Pour ce 107ème défi, ABC nous invite à parler de : rien. Je me suis inspirée des paroles de « Shangaï Palace », une chanson (sortie en 1996), d’Isabelle Mayereau, artiste discrète que personnellement j’adore.
Elle jouait au mah-jong
Au Shangaï palace
Elle changeait de nom
Pas laisser de trace
Elle buvait du thé
Et des cocktails maudits
Se photographiait seule
Nappée dans la magie
Hong-Kong, Shangaï,
Macao, Baie d´Along,
Lisbonne, Coimbra, Venise
Elle explorait les villes
Les chemins indiscrets
Dévoilés au pencil
Sur du papier glacé
Elle aimait aussi
S´étirer au soleil
Sans le peignoir rayé
Marqué du nom de l´hôtel
Berlin, Amsterdam,
Saint-Pétersbourg,
Vienne, wagon 17, cabine 12
Elle posait ses empreintes
Sur les beaux cuirs usés
Des boudoirs demi-teintes
Le goût des voix feutrées
Quand loin lui faisait trop
Elle aimait revenir
Dans les jardins secrets
Cachés dans son cachemire
Dublin, Oslo, Stockolm,
Moscou, Barcelone,
Madrid, Munich, Rome
Les soirs de chair de poule
Elle glaçait l´Frascati
Elle voyait Istanbul
Un peu de Sainte-Sophie
Elle reprenait la route
En voiture et chauffeur
L´amour, il n´y a pas de doute,
Ça lui faisait trop peur
Pera Palas Hôtel, Metropol Taj-Mahal,
Savoy Ritz, Danieli Plaza, l´Oriental
Rambagh palace, le Continental.
Je trouve que ça illustre bien une certaine idée du « rien », lorsqu’une vie aisée et commode, la facilité et l’argent n’apportent plus ou peu d’exaltation. Les voyages ne sont que déplacements pour combler le vide, les hôtels des écrins, des fourreaux afin qu’aucun événement ou rencontre ne perturbe un état confortable et léthargique. On peut imaginer que ce « rien » est un choix de vie, un refus des souffrances et du risque. Ou la crainte d'une punition, d'un châtiment, cette femme se cache, se dérobe. C'est peut-être une espionne, une Mata Hari, une personne d’âge mur lassée du spectacle des humains… Observer le monde avant de s’y jeter, s’en détourner après y avoir goûté jusqu’à l’écoeurement…
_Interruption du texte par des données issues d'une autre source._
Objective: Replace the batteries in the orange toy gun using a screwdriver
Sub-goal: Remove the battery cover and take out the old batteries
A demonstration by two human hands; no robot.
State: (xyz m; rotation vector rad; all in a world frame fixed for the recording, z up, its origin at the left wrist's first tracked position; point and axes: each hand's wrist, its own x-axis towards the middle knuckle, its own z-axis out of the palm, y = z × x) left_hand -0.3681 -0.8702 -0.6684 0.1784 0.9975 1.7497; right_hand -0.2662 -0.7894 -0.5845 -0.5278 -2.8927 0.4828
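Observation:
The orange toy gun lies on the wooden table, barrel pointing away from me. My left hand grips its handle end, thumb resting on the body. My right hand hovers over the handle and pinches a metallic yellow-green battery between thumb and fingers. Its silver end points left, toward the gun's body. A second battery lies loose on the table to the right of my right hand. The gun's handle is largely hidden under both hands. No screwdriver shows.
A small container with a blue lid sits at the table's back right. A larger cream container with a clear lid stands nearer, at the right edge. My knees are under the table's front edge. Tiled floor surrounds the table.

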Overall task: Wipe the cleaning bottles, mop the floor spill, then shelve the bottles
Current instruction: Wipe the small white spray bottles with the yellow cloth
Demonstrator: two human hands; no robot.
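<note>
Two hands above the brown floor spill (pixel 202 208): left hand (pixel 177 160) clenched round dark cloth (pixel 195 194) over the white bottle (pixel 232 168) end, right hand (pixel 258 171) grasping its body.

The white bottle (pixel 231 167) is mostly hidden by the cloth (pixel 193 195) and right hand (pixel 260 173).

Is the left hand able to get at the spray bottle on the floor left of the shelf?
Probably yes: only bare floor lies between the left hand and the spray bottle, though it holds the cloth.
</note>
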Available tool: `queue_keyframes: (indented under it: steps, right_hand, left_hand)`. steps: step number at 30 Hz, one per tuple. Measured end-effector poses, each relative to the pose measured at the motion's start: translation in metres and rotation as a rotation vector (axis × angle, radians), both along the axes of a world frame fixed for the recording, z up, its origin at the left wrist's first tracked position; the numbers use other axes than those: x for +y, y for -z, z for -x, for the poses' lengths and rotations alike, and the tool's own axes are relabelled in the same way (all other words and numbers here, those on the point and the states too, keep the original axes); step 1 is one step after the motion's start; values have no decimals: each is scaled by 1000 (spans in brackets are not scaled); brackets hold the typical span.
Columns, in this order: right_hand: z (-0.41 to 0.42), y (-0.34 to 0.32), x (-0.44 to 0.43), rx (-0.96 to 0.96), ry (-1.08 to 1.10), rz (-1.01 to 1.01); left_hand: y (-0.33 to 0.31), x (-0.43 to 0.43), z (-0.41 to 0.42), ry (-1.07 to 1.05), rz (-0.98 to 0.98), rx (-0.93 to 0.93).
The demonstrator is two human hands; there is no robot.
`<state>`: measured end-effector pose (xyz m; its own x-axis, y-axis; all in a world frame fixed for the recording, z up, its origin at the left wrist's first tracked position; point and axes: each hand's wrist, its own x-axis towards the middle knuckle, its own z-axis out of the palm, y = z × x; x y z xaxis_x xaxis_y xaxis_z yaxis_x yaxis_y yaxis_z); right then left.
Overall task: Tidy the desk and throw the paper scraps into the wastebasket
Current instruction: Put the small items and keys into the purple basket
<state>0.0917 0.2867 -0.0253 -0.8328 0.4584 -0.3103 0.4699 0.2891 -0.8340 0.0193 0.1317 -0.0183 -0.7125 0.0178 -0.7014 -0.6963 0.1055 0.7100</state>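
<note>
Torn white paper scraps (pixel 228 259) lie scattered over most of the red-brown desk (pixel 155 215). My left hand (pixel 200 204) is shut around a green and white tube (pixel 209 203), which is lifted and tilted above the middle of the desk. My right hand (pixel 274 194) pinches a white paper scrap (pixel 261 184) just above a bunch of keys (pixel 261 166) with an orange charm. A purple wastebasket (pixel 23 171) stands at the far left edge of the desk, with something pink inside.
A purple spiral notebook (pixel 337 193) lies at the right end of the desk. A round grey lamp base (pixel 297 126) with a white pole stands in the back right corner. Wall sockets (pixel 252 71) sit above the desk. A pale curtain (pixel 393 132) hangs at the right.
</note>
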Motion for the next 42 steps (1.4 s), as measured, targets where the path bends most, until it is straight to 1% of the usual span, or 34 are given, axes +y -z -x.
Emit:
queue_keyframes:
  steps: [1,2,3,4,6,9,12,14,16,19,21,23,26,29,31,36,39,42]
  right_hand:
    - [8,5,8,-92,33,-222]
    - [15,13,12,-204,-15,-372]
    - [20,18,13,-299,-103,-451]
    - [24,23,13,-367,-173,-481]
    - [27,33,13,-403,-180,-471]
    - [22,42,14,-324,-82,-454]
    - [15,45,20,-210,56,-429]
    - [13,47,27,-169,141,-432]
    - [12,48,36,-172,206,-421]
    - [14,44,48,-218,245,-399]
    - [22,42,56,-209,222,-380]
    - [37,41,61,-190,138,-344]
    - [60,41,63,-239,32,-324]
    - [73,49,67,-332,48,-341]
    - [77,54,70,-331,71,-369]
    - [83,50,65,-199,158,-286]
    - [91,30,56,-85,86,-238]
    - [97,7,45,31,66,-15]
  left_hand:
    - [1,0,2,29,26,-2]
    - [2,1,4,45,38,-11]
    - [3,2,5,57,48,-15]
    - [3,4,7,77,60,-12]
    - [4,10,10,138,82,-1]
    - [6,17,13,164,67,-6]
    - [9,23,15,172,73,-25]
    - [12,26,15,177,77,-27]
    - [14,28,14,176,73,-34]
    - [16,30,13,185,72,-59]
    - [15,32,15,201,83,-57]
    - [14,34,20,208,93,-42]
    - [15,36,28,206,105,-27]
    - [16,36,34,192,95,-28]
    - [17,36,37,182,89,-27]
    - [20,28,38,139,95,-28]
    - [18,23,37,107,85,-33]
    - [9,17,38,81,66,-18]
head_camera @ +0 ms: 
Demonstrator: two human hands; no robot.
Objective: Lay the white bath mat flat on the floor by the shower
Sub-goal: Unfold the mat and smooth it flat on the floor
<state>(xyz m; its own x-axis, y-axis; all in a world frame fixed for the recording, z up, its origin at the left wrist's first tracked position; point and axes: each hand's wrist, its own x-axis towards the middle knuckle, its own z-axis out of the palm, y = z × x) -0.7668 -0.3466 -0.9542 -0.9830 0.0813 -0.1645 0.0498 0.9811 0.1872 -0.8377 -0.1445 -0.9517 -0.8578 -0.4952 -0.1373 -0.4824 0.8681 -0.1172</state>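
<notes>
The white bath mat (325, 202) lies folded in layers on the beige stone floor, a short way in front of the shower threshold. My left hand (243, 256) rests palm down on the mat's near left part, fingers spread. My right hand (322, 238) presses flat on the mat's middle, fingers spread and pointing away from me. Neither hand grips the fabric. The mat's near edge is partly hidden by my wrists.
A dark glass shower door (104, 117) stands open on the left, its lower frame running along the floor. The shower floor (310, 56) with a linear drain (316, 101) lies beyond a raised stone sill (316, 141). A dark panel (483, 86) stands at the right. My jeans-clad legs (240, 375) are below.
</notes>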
Ce « rien » est mouvement, fuite, mise à distance. Avec mon imagination de midinette, j’invente de longues robes de mousseline, des chapeaux à larges bords, des châles, des boucles de cheveux roux couvrant les épaules. Je crée un personnage évanescent et secret qui rend les hommes amoureux. Une sorte de Madone, une Zelda inaccessible, à moins qu’il ne s’agisse d’une jeune fille à la recherche d’un temps à venir et dont les fleurs ont fané.
Chaque fois que j’entends cette chanson, dans ma tête, je bâtis sur rien.
PS: j'ai bien un CD comportant cette chanson mais elle est introuvable sur le net!